* **What the task asks**: Return the lines below that carry the word "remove".

* **Extracted entries**:
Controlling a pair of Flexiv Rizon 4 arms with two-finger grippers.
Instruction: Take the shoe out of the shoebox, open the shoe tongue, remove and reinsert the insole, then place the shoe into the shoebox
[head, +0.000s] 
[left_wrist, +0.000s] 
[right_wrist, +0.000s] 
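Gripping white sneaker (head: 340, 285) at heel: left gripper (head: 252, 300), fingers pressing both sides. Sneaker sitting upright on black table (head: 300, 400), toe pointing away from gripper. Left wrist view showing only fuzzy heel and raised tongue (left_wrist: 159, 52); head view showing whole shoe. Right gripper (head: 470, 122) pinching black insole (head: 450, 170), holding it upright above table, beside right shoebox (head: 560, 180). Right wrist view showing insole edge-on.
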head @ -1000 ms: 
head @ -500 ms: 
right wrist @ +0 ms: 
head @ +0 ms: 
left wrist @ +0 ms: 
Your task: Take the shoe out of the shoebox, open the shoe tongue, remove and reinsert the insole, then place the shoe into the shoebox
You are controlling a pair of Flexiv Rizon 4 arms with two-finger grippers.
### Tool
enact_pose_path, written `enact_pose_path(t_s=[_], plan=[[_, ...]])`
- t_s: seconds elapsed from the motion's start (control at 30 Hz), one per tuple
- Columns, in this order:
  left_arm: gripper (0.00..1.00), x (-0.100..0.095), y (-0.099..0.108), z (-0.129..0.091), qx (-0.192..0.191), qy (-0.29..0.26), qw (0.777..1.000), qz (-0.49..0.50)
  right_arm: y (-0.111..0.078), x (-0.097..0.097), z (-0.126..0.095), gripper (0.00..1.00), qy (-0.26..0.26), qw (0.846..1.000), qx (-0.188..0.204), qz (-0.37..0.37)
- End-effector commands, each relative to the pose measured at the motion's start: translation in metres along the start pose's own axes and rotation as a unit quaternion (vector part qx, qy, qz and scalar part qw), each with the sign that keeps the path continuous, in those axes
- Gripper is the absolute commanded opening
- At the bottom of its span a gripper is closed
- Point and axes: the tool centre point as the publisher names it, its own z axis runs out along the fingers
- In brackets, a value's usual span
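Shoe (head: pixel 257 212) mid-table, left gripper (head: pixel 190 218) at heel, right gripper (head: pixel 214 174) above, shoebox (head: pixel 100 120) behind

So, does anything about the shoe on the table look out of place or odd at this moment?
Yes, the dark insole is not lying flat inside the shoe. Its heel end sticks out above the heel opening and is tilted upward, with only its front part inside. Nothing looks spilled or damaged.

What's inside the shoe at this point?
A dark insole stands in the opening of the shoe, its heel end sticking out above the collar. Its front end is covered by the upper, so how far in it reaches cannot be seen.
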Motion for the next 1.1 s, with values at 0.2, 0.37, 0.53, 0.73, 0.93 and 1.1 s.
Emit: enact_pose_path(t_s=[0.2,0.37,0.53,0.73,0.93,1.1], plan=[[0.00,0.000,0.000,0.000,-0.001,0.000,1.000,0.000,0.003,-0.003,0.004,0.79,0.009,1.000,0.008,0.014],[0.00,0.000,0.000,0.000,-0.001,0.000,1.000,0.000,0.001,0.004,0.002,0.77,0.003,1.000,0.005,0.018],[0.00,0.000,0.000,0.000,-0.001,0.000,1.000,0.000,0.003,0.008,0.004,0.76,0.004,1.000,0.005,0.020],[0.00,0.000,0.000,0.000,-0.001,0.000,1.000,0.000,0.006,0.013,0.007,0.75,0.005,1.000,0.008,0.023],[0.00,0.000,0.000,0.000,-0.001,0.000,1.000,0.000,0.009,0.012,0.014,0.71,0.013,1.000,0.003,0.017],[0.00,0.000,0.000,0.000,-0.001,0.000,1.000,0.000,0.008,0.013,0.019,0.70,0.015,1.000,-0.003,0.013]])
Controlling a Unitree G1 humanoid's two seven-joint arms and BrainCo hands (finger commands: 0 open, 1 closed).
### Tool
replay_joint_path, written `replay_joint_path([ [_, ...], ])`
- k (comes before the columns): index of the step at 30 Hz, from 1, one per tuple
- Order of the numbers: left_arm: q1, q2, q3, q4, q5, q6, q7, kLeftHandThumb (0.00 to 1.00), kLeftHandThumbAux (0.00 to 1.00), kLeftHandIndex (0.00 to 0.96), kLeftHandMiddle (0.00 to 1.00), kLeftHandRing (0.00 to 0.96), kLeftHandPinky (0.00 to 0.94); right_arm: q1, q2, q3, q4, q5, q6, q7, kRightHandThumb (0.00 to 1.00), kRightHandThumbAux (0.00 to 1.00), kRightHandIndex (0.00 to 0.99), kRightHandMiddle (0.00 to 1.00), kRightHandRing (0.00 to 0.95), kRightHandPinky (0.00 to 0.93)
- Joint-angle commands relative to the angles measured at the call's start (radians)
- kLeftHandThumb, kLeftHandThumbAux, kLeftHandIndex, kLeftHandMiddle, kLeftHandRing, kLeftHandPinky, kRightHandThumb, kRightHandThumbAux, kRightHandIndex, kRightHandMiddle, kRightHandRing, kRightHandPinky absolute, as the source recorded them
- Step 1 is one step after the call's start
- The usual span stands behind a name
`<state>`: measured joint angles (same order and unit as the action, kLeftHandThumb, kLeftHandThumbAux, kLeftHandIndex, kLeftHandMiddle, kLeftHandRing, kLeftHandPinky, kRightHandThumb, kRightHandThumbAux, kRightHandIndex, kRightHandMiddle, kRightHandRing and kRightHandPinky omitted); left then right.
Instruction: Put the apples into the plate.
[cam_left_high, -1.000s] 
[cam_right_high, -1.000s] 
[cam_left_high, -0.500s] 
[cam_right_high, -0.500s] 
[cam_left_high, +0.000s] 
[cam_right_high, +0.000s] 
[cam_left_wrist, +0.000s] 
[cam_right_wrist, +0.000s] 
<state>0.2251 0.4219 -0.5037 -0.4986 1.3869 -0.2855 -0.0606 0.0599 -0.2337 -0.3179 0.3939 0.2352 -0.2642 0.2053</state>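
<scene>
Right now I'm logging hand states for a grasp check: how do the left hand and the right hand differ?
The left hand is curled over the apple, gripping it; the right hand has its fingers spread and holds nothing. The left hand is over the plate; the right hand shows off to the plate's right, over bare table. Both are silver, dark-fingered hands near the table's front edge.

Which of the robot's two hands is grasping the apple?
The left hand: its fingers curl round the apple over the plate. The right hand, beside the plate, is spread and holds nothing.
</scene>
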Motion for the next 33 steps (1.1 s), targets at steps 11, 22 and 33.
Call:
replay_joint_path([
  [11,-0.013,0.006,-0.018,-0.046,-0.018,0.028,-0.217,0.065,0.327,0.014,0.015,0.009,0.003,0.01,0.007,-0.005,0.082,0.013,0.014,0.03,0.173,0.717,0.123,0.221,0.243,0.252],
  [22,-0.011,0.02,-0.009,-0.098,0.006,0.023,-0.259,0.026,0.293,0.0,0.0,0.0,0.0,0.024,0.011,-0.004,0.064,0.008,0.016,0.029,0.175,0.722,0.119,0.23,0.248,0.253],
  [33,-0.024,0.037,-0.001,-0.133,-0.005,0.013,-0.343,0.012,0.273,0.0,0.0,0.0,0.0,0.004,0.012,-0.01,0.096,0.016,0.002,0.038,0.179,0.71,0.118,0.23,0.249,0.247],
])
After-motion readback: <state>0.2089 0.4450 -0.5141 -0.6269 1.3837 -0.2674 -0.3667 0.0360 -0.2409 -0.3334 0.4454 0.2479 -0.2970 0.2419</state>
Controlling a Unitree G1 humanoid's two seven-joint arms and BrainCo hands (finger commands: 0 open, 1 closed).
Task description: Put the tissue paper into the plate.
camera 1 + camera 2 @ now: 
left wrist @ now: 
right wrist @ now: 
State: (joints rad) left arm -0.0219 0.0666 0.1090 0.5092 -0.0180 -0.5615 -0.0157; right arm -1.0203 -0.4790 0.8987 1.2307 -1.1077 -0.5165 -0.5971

* **Response area**:
Instruction: Take the shoe out of the shoebox, open the shoe tongue, remove and reinsert the insole, then place the shoe into the shoebox
Your task: Take the shoe out of the shoebox, open the shoe tongue, remove and reinsert the insole, then place the shoe into the shoebox

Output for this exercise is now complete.